Today will be yet another eventful day with a string of important data points scheduled for release. The day begins on a nervous note, after the US Federal Reserve (Fed) downgraded its US economic growth forecast yesterday and pinned some of the blame on the UK’s European Union (EU) referendum vote. The Bank of England (BoE) commands the spotlight today as it is set to unveil its latest interest rate decision. Prior to this, data revealed that British retail sales surged in May, buoyed by clothing sales, which posted its biggest rise in over two years.

In the Euro zone, the consumer price index (CPI) data for May is due in some time. Across the Atlantic, US inflation readings will be closely eyed along with the nation’s weekly jobless claims and the Philadelphia Fed manufacturing survey data for June.

Pound Sterling – UK Markets

The Pound is trading on a weaker footing against its key rivals this morning. The just out data showed that the UK’s retail sales posted a significant gain in May, following an increase in clothing sales. Going ahead, Sterling will witness reverberations emerging from Threadneedle Street, as the BoE will announce its latest decision on the interest rate. While the central bank is expected to hold the benchmark rate steady, market participants will look forward to a speech by the BoE Governor, Mark Carney, who is expected to issue fresh warnings about the risks posed by next week’s Brexit referendum. In addition to this, the minutes of the meeting will be released, thus providing further insight into the central bank’s latest plans to stimulate the British economy.

Yesterday, Sterling trimmed its previous session losses and outperformed its major rivals after the nation’s unemployment rate surprisingly fell in the three months to April and earnings improved, providing the much-needed reprieve to the Pound, which has been battered by Brexit fears.

US Dollar – US Markets

The greenback lost ground against its major peers yesterday after the US Fed held the benchmark interest rate steady and indicated that slower economic growth could stall the pace of monetary policy tightening in the future.
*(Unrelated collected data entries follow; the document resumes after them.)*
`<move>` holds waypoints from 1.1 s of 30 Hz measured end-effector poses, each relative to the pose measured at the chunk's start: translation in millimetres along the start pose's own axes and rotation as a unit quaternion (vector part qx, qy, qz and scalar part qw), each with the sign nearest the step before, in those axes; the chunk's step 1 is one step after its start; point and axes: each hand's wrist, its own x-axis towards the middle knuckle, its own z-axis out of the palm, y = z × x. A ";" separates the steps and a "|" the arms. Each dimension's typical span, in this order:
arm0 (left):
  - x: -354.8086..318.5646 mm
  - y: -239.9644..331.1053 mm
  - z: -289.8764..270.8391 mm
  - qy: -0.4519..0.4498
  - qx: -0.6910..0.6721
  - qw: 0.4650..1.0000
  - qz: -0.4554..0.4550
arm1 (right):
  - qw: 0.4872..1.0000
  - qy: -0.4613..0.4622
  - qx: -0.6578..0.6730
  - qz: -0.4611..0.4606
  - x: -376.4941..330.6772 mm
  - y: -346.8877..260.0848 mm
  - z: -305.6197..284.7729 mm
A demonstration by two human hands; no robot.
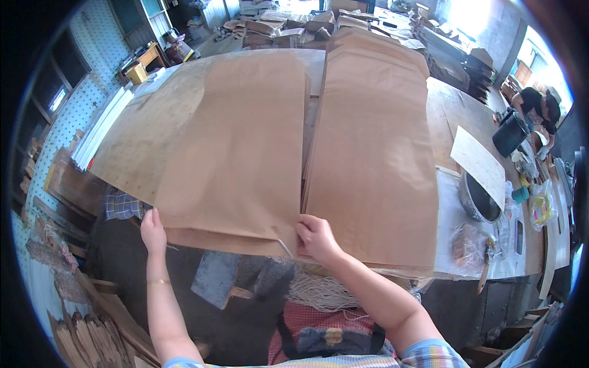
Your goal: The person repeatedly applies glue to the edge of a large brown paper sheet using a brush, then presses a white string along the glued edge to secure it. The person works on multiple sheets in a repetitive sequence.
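A large flat brown paper bag [239, 147] lies lengthwise on the table, its near edge overhanging the front. My left hand [153, 232] is closed on its near left corner, thumb on top. At the near right corner, my right hand [316, 238] pinches the paper with curled fingers. Between the hands the near edge gapes slightly, showing a lower layer. A short white cord [284, 247] sticks out by my right hand. To the right lies a stack of similar brown paper bags [374, 153], separated by a narrow gap.
Below the table edge sits a bundle of white cords [322, 291], near grey blocks [218, 279]. On the right are a round basin [478, 199] under a white board [478, 162], a brush [488, 267] and a dark bucket [510, 133]. Another person [540, 110] bends over at far right.
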 end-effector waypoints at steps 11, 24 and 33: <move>36.3 46.4 13.1 0.026 0.274 0.961 0.007 | 0.907 -0.175 0.360 0.131 -49.5 -21.9 17.6; -234.6 245.7 23.1 -0.386 -0.200 0.800 0.414 | 0.660 0.305 -0.680 0.096 -304.0 -12.6 -322.1; -308.4 287.0 71.9 -0.434 -0.235 0.728 0.475 | 0.745 0.524 -0.375 -0.173 -321.2 -1.1 -332.0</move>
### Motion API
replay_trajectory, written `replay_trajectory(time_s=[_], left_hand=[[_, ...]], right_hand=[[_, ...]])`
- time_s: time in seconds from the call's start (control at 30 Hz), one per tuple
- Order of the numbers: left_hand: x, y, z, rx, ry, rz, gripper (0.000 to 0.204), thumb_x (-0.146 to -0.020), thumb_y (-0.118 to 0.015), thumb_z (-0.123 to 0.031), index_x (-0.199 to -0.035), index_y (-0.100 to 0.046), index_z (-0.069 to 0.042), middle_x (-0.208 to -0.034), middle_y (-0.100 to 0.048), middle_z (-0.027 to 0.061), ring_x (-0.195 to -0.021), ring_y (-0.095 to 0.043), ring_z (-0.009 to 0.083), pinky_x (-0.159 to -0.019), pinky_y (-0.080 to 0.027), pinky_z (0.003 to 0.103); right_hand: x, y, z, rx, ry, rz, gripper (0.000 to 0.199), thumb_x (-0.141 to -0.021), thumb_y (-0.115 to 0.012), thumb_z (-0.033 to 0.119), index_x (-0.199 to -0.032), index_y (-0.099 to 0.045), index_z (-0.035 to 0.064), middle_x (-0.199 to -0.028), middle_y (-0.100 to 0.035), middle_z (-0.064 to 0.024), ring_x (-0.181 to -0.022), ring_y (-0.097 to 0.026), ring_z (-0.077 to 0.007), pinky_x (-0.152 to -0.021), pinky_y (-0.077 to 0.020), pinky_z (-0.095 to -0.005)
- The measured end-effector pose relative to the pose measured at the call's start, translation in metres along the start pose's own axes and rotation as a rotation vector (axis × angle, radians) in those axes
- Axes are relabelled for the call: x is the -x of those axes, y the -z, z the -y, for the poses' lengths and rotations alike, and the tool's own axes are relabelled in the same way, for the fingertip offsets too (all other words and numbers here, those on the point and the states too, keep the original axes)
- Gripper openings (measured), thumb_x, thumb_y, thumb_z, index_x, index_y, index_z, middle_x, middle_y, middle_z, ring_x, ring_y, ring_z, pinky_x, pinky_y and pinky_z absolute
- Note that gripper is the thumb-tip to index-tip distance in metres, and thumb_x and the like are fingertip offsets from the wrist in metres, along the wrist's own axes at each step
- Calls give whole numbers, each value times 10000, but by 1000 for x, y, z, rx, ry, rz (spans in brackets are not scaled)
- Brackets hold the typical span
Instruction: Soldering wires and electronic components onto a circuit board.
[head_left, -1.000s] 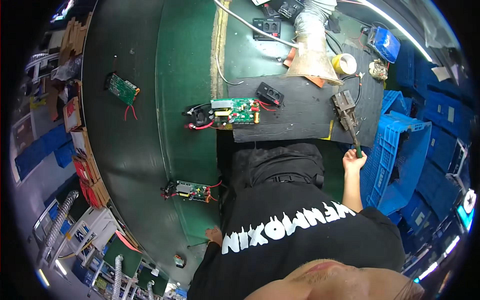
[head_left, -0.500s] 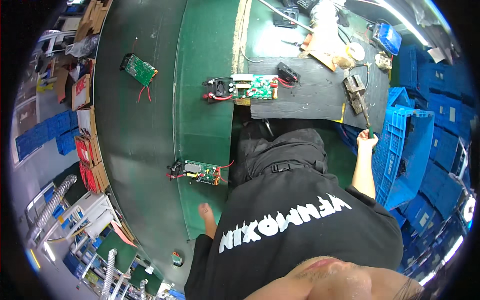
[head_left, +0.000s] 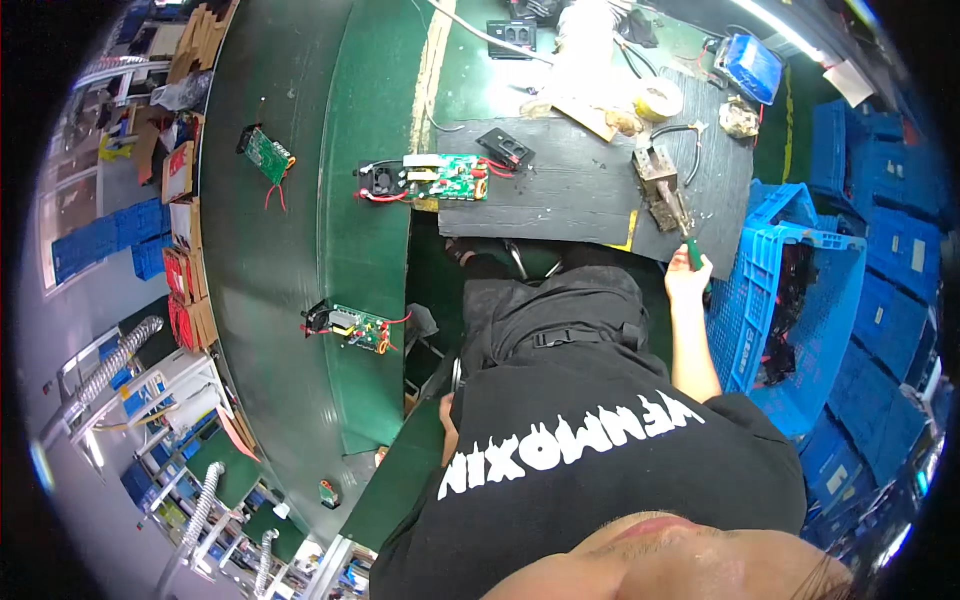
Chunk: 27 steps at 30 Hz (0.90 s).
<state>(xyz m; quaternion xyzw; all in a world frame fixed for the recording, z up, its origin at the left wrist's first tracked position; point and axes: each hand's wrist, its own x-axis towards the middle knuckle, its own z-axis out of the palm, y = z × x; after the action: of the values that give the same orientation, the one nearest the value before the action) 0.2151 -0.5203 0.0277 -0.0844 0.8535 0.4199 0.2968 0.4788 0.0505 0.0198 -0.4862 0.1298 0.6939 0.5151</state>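
My right hand (head_left: 688,276) is closed round the green handle of a soldering iron (head_left: 694,252). The iron's metal end rests at a grimy metal block stand (head_left: 656,172) on the dark work board (head_left: 570,200). Close to my torso, my left hand (head_left: 448,425) is partly covered by the sleeve and body, so its fingers cannot be made out. A green circuit board with a black fan (head_left: 445,178) lies at the board's left edge, its red wires reaching a black socket panel (head_left: 505,148). Another circuit board (head_left: 360,330) is on the green bench, nearer to me.
Farther left lies a third circuit board (head_left: 268,158). Beyond the iron stand are pliers (head_left: 695,150), a roll of tape (head_left: 660,98) and a blue container (head_left: 750,68). A large blue crate (head_left: 765,300) stands right of my forearm, beside stacked blue bins (head_left: 890,250).
My left hand has drawn in from the bench edge to beside my torso. The whole view has shifted, placing the bench things farther left. My right hand still grips the iron.
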Motion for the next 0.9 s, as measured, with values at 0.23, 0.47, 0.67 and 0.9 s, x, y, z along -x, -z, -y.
replay_trajectory(time_s=[0.23, 0.47, 0.67, 0.9], left_hand=[[1, -7, -69, -277, -47, -29, 301, -823, -563, -130, -1075, -554, 36, -838, -650, 124, -708, -627, 217, -668, -501, 311], [-43, 12, -33, -274, -123, -136, 288, -810, -559, -149, -1044, -588, 16, -839, -658, 154, -766, -647, 243, -706, -503, 326], [-96, 97, 18, 89, 30, 119, 238, -843, -530, -166, -975, -625, 8, -743, -653, 137, -608, -637, 204, -586, -504, 321], [-84, 84, -30, -253, 91, -60, 274, -808, -537, -253, -822, -661, -8, -794, -648, 189, -727, -645, 315, -684, -503, 382]], right_hand=[[4, -23, -39, -205, -81, 141, 348, -847, -505, 220, -1017, -565, -77, -972, -626, -212, -864, -631, -274, -738, -551, -299], [-11, -25, -40, -344, 1, 354, 547, -946, -351, 385, -1186, -461, -94, -1170, -553, -233, -1019, -580, -351, -807, -548, -360], [-20, -39, -88, -165, -138, 649, 584, -916, -401, 438, -1205, -481, -62, -1159, -577, -197, -993, -597, -295, -829, -520, -371], [-34, -37, -36, 508, -131, 163, 452, -867, -518, 462, -1115, -602, 94, -877, -655, -15, -683, -563, -80, -553, -482, -237]])
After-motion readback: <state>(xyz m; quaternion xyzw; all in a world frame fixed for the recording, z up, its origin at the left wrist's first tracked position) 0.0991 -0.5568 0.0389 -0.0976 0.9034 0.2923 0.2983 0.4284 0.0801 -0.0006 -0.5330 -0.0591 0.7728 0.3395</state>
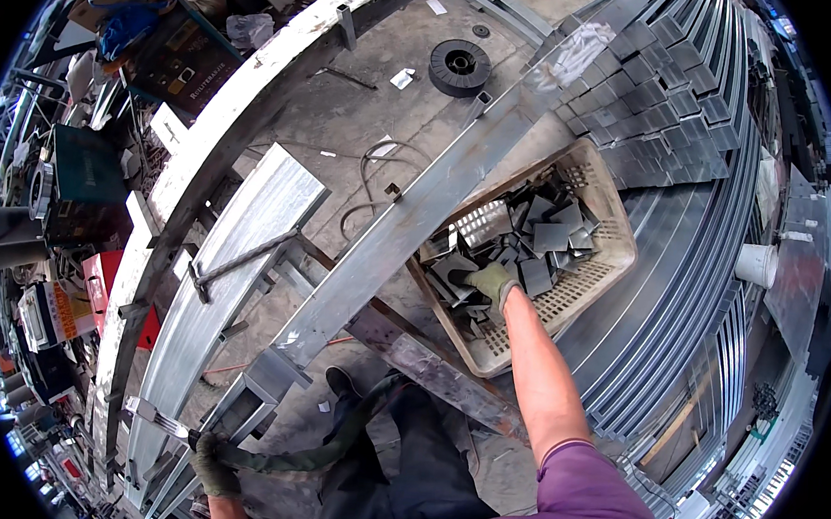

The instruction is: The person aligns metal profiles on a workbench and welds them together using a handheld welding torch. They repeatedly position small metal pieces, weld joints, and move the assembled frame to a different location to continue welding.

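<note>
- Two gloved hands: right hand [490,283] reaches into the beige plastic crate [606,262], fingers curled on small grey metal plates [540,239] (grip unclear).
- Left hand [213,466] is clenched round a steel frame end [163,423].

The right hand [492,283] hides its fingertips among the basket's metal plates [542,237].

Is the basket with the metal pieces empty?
No, the tan plastic basket holds many flat grey metal pieces, and the gloved right hand reaches in among them.
</note>
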A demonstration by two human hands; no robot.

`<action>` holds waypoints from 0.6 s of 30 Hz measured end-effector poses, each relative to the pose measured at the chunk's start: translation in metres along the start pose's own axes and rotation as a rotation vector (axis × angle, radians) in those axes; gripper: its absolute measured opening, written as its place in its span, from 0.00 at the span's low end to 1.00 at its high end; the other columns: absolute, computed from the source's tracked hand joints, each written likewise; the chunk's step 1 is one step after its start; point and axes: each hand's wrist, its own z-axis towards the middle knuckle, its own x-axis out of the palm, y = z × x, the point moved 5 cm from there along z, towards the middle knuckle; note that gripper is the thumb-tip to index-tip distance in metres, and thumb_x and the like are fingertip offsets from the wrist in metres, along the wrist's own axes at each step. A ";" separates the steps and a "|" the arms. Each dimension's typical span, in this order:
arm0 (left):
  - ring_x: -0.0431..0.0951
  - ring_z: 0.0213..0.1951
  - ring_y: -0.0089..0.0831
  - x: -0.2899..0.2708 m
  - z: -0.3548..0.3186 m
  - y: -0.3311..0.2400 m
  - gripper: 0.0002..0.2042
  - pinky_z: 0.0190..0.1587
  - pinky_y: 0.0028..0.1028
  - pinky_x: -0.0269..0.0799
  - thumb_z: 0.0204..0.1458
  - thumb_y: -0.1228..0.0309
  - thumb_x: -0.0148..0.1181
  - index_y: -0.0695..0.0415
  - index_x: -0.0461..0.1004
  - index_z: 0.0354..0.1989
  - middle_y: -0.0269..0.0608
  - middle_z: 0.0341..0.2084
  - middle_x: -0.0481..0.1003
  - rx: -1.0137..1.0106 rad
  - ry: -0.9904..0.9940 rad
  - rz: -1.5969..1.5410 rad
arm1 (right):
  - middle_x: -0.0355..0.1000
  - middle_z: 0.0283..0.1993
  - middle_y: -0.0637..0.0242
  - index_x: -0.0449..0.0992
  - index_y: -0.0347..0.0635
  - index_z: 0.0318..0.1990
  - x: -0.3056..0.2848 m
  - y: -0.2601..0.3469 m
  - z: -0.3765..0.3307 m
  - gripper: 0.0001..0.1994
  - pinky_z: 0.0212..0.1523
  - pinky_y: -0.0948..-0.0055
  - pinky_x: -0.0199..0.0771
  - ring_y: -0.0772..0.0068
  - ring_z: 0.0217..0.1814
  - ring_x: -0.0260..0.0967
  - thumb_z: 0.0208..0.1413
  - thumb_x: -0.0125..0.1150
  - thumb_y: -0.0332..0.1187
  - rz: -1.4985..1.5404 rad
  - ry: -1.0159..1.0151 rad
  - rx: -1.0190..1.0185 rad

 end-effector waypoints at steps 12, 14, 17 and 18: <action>0.82 0.32 0.31 -0.001 -0.009 0.002 0.10 0.37 0.29 0.79 0.55 0.67 0.70 0.55 0.75 0.38 0.40 0.29 0.81 0.035 -0.040 0.001 | 0.85 0.52 0.49 0.83 0.33 0.57 0.008 0.002 0.040 0.43 0.55 0.64 0.77 0.58 0.52 0.80 0.49 0.76 0.67 -0.336 0.169 -0.019; 0.83 0.33 0.32 0.002 -0.011 0.000 0.10 0.37 0.29 0.80 0.54 0.67 0.70 0.55 0.75 0.38 0.40 0.29 0.81 0.061 -0.036 -0.004 | 0.85 0.53 0.48 0.83 0.33 0.57 0.005 0.001 0.048 0.44 0.54 0.62 0.77 0.59 0.52 0.80 0.50 0.74 0.68 -0.443 0.136 -0.021; 0.83 0.33 0.32 0.003 -0.008 0.000 0.11 0.38 0.30 0.80 0.54 0.67 0.70 0.56 0.74 0.38 0.40 0.29 0.81 0.040 -0.012 -0.011 | 0.84 0.55 0.46 0.82 0.32 0.58 0.000 -0.017 0.063 0.45 0.54 0.62 0.76 0.60 0.51 0.80 0.52 0.71 0.71 -0.525 0.092 -0.027; 0.83 0.33 0.33 0.003 -0.006 0.000 0.11 0.38 0.30 0.80 0.54 0.67 0.70 0.56 0.74 0.38 0.40 0.29 0.81 0.041 -0.010 -0.010 | 0.84 0.55 0.46 0.82 0.32 0.58 -0.001 -0.022 0.067 0.45 0.54 0.61 0.76 0.60 0.50 0.80 0.52 0.71 0.71 -0.518 0.082 -0.032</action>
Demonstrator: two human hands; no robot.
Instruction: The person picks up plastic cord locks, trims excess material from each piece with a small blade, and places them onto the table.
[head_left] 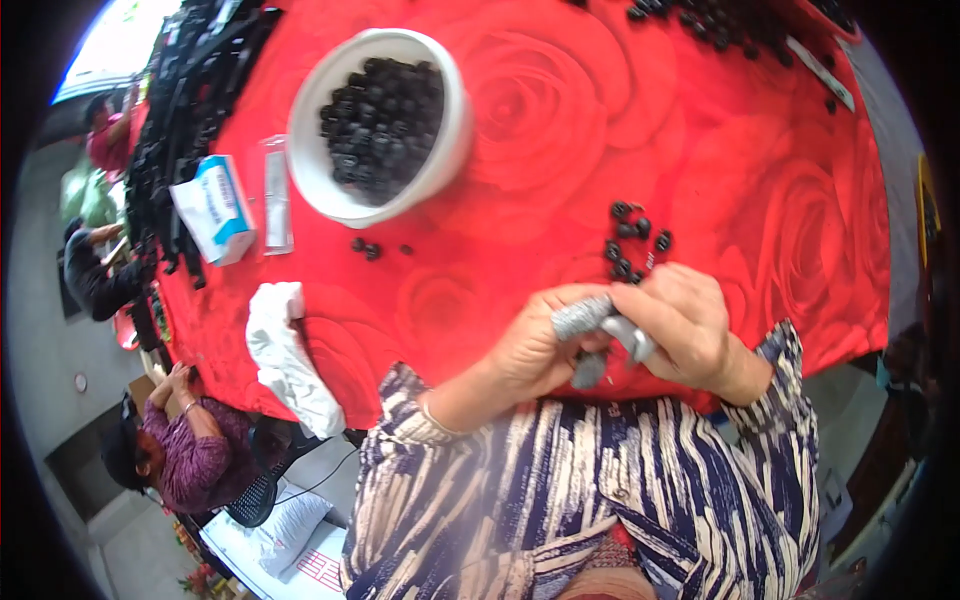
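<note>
My left hand [535, 345] and my right hand [688, 325] meet above the near edge of the red table, fingers closed and pressed together. Between them show a grey, rough-textured tube-like piece [582, 318], a smoother grey piece [630, 338] and a darker grey end [590, 370]. Whether these are wraps on my fingers or held pieces, I cannot tell. Anything smaller in the pinch is hidden. Just beyond my hands lie several small black ring-like parts [640, 228]. Farther left stands a white tub [457, 130] holding many similar black parts [385, 125].
A rose-patterned red cloth [540, 220] covers the table. Left are black strips [185, 110], a blue-and-white box [225, 210], a clear packet [277, 195] and a white cloth [288, 355]. More black parts [720, 25] lie far right. A person in purple [205, 445] sits left.
</note>
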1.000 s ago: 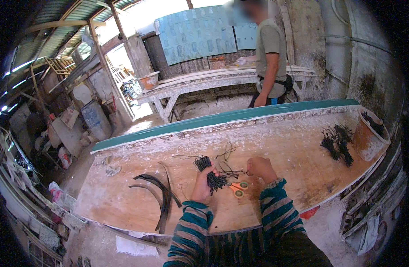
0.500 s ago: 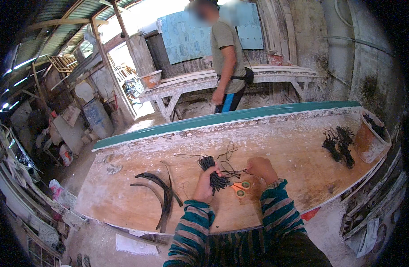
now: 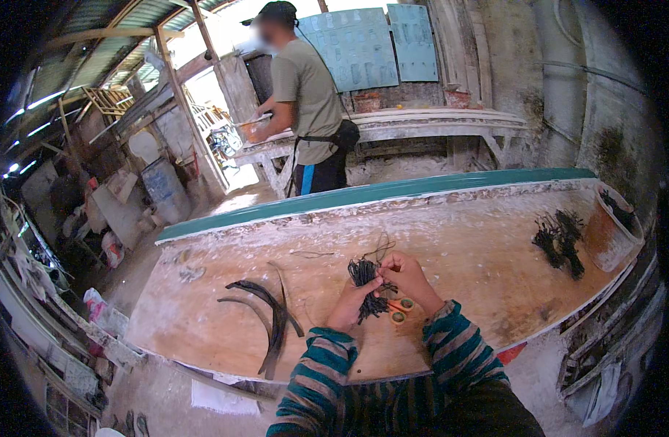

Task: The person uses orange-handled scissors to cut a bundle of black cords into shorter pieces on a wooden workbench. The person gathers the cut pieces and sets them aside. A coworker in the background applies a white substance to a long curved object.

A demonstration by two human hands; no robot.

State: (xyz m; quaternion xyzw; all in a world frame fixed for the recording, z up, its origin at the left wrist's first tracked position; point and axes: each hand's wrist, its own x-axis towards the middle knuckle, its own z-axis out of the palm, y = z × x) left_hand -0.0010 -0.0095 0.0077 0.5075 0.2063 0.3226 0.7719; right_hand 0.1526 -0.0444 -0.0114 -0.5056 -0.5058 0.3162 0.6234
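Workbench (image 3: 451, 240) – dusty wood, teal edge – in cluttered shed.

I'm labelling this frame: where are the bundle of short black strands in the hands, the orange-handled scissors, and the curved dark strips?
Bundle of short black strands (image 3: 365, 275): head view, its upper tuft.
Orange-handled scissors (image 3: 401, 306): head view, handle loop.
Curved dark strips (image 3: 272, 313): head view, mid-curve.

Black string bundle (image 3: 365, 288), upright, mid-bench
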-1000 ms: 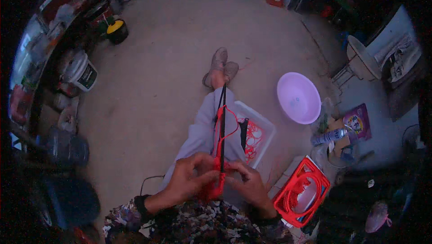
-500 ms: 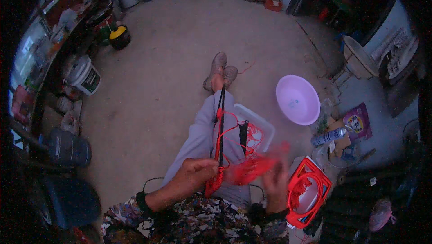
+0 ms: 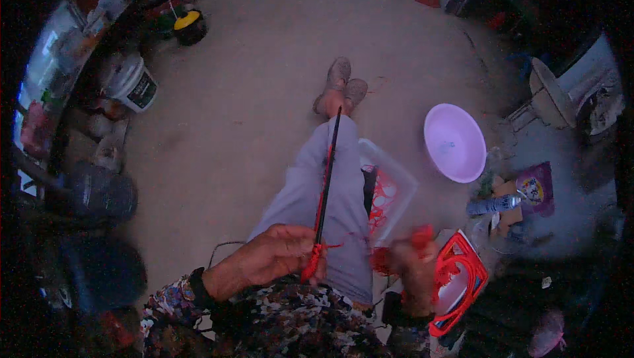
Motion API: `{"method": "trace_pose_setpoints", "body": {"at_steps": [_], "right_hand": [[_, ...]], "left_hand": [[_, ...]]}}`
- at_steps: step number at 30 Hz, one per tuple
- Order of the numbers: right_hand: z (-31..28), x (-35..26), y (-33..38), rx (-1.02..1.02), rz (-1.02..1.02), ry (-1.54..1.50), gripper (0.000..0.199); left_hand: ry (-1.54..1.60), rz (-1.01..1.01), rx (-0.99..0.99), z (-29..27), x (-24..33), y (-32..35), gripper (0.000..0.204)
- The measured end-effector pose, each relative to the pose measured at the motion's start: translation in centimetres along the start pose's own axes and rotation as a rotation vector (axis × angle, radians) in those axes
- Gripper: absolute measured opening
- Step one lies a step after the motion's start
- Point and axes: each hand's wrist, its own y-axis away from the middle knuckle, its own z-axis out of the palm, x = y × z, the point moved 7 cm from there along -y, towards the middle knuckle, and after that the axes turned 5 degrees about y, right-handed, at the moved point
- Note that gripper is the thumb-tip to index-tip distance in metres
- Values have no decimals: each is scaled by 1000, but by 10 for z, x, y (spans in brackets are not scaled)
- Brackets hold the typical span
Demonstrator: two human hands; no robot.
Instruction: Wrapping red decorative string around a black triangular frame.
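My left hand is closed around the near end of a taut black cord that runs up along my legs toward my feet. Red cord wraps the black one in a knotted section at my fingers, and a short red strand sticks out to the right. Off to the right, my right hand is smeared by motion and closed on a bundle of red cord, parts of which show on both sides of it. Loose red cord lies in a clear plastic tray beside my legs.
Close to my right hand stands a red-rimmed basket with red cord in it. Beyond are a lilac basin, a spray can and a purple bag. At left stand a white bucket and dark bins.
My right hand has moved down toward the basket with the red bundle, away from the black cord. The red loops along the cord are drawn in. The view has shifted slightly.
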Motion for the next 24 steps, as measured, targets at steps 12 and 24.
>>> {"method": "trace_pose_setpoints", "body": {"at_steps": [12, 24], "right_hand": [[87, -23, 9, -446, -190, 365, 20], [86, -27, 2, -417, -84, 172, 14]], "left_hand": [[-46, -43, 35, 4, -6, 0, 24], [40, -31, -82, 10, -6, -3, 23]]}}
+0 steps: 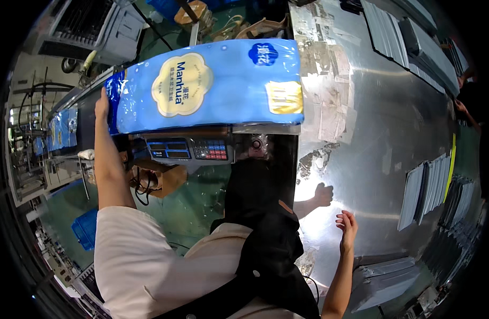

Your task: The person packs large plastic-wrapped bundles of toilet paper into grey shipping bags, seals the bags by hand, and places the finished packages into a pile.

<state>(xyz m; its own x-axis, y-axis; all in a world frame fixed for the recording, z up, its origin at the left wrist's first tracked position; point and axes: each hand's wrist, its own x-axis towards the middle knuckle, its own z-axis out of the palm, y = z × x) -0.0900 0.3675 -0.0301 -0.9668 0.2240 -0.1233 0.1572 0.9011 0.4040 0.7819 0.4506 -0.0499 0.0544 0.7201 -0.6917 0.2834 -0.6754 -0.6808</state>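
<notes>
A long blue plastic-wrapped pack of toilet paper [228,101] lies crosswise in front of me, over a weighing scale [188,149] whose display and keypad stick out on the near side. My left hand [101,108] grips the pack's dark-blue left end; some of its fingers are hidden behind the wrap. Off to the lower right, my right hand [348,227] hovers over the shiny metal table [372,154] with nothing in it, its fingers loosely curled and apart. A dark hand-shaped shadow or reflection shows on the metal beside it.
Stacks of flat grey sheets [428,181] stand along the table's right side, with another stack [385,282] at the lower right. Another person's hand [461,106] shows at the far right. Blue packs [62,129] sit on the machine line at left. A brown paper bag [167,178] and blue crate [85,228] lie below.
</notes>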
Further, the central bank stated that the recent abrupt slowdown in the nation’s labour market might be an outlier and expects future economic activity to expand at a moderate pace. Additionally, the Fed lowered the US economic growth forecasts for 2016 and 2017, highlighting the point that the policymakers do not foresee rates going as high as they indicated before. The Fed Chairwoman, Janet Yellen, admitted that the upcoming Brexit referendum topic did arise during the meeting and played a pivotal role in the central bank’s cautious approach. On the data front, US producer prices rose for the second consecutive month in May, driven by the biggest monthly increase in energy prices in a year.

Going ahead, investors await the release of the US weekly jobless claims and CPI data for May, due later today.

Euro – European Markets

The shared currency is trading higher against the US Dollar and the Pound this morning. The ECB, in its economic bulletin report, indicated that growth in the 19-nation currency bloc will continue to recover slowly but risks are tilted to the downside due to uncertainty over the European Union referendum and sluggish emerging markets. However, the ECB expressed confidence on the domestic front, stating that investment and consumer spending in the region will continue to rise at a robust pace. Looking ahead, the Euro zone's CPI data is scheduled for release in some time. Market participants expect the region’s inflation rate to post a slight uptick in May.

Yesterday, the Euro gained ground against its American counterpart after the US Fed held the short-term interest rate steady and lowered its rate path outlook for each of the next two years. On the data front, the Euro zone's trade surplus rose to a record high level in April, indicating that the region’s recovery remains on track in the second quarter of this year.

Other Currencies – Highlights

The Japanese Yen’s bullish run against the greenback gained further traction post the Bank of Japan’s (BoJ) latest monetary policy announcement, knocking off the US Dollar - Japanese Yen currency pair to its lowest level since August 2014 and leaving it to languish below the crucial 104.00 handle. The BoJ left the key interest rate steady and refrained from introducing additional monetary stimulus, as widely expected. At the conference that accompanied the rate decision, the BoJ Governor, Haruhiko Kuroda, put on a brave face despite external headwinds and anemic inflation in Japan. He indicated that the nation’s economy will expand moderately as a trend and that the central bank’s inflation target is likely to be achieved by March 2018. Moving ahead, next week will see the release of some important data points from Japan, including the nation’s all industry activity and Nikkei manufacturing PMI, along with the BoJ’s latest monetary policy meeting minutes.

Earlier in the session, data showed that the final print of Japan’s machine tool orders declined in May.